Imaruí e Brejo também tiveram alagamentos
O oficial de justiça Marcos Almeida, 33, tomava café da tarde com a esposa e com a filha de sete anos quando a maré alta começou a se exibir no bairro Imaruí. Ele diz que já é de se esperar que a água empoce na sarjeta. Mas uma como a de ontem, que cobriu metade da rua Newton Prado Baião, ele diz que é raro de acontecer em dias de maré. Já a moradora Cleusa Maria Pereira, 45, mora há 24 anos na rua Henrique Pinotti e diz que os alagamentos não surpreendem mais. Já teve vez de eu perder minhas coisas por causa da maré.
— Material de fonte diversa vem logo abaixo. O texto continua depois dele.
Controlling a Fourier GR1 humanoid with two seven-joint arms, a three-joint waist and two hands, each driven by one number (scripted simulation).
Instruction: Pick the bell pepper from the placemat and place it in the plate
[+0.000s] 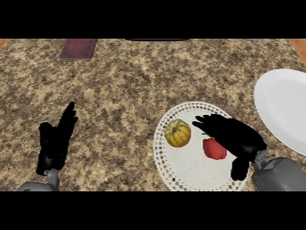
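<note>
- Right forearm [282, 175] is coming in at approx 5 o'clock; right hand [233, 134] is hovering over the placemat's right side, fingers curling down just above the pepper, holding nothing that shows.
- Left hand [54, 139] is resting at approx 8 o'clock, fingers straight & pointing up, nothing in it.
- Placemat [181, 170], white w/ dotted rim, is lying approx 5 o'clock of counter centre.
- Pepper [214, 149], red, is sitting on the mat, partly under the right hand.
- Squash [177, 133], yellow, is sitting on the mat just at the pepper's 10 o'clock, apart from it.
- Plate [294, 112], white, is lying at 3 o'clock, near the mat.
- Counter [128, 81] is speckled brown; dark maroon book-like thing [79, 48] is lying at 11 o'clock.
</note>
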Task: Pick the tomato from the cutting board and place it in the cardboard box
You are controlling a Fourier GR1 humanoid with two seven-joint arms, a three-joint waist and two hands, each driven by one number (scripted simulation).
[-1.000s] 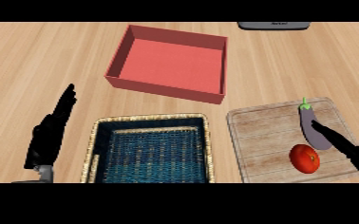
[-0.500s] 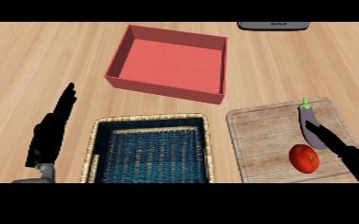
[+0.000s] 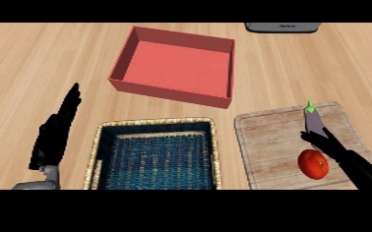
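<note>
A red tomato (image 3: 312,164) lies on the wooden cutting board (image 3: 270,142) at the lower right. A purple eggplant (image 3: 315,121) with a green stem lies on the same board, just beyond it. My right hand (image 3: 340,151) reaches in from the lower right with straight fingers, right beside the tomato and over the eggplant's near end; it holds nothing. The red cardboard box (image 3: 176,66) stands open at the upper middle of the counter. My left hand (image 3: 56,130) rests open at the lower left, fingers up.
A woven basket (image 3: 155,152) with a dark blue inside sits at the lower middle, between the left hand and the cutting board. A grey appliance (image 3: 282,27) shows at the top edge, right of the box.
My right hand has slid slightly further in toward the tomato. The tomato, eggplant and left hand have not moved.
</note>
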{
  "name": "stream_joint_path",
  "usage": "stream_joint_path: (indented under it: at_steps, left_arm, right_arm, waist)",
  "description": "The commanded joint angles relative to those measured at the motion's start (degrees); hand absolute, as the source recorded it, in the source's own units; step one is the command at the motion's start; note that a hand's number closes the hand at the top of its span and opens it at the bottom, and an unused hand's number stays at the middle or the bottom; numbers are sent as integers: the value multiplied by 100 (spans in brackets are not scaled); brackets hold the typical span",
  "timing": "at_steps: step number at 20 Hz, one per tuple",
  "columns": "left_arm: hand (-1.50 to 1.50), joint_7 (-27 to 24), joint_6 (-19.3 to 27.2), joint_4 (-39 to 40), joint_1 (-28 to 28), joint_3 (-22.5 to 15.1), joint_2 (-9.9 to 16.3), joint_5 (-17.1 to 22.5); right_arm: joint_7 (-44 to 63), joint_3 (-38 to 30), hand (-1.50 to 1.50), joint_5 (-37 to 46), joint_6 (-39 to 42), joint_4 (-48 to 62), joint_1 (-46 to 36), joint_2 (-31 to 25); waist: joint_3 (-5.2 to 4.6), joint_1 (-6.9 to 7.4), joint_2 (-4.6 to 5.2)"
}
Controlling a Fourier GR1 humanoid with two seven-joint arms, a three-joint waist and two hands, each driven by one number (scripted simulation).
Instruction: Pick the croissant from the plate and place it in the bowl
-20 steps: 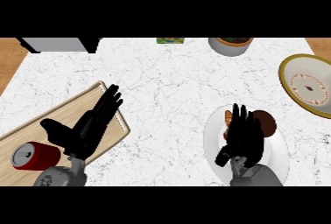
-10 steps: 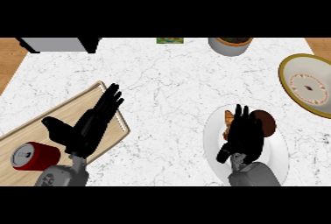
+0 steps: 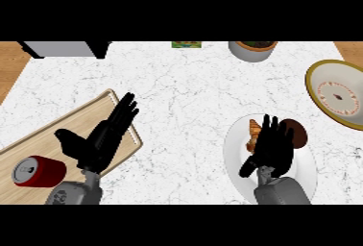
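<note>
Step in hand: the reach for the pick. The right hand (image 3: pixel 273 146) lies over the plate (image 3: pixel 236 158), fingers straight and spread, nothing gripped yet. The croissant (image 3: pixel 254 136) sits on the plate, showing just left of the fingers – the rest is covered, so contact cannot be judged. Next move, by judgement: curl round it, lift, carry to the bowl (image 3: pixel 339 93) at right. The left hand (image 3: pixel 99 139) rests open over the board (image 3: pixel 42 144).
</note>
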Motion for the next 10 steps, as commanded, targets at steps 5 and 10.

Hoje não chega a entrar em casa, fica só na rua, conta.
Despreocupados com o caos, as crianças aproveitavam pra correr de bicicleta, fazer ondas na água e respingar lama nos coleguinhas. Na região do Brejo, na parte baixa dos Cordeiros, ao invés da pirralhada brincando nas ruas, motoras nervosos entraram em cena. Por conta dos alagamentos, o trânsito ficou caótico. Nas ruas próximas à Sebastião Romeu Soares, os carangos precisaram reduzir a marcha, desviar dos veículos estacionados, das poças e dos buracos.
A comerciante Lenita Migot, 45, tem uma agropecuária na rua Maurício da Silva e conta que a água começou a subir pelas bocas de lobo, perto das 16h. Ela diz que dificilmente as casas são atingidas pela maré alta, mas como o bairro é populoso, os motoras acabam sofrendo mais. Pra entrar nas casas só com enchente mesmo. Nos outros casos só fica assim, com água pela rua, conta.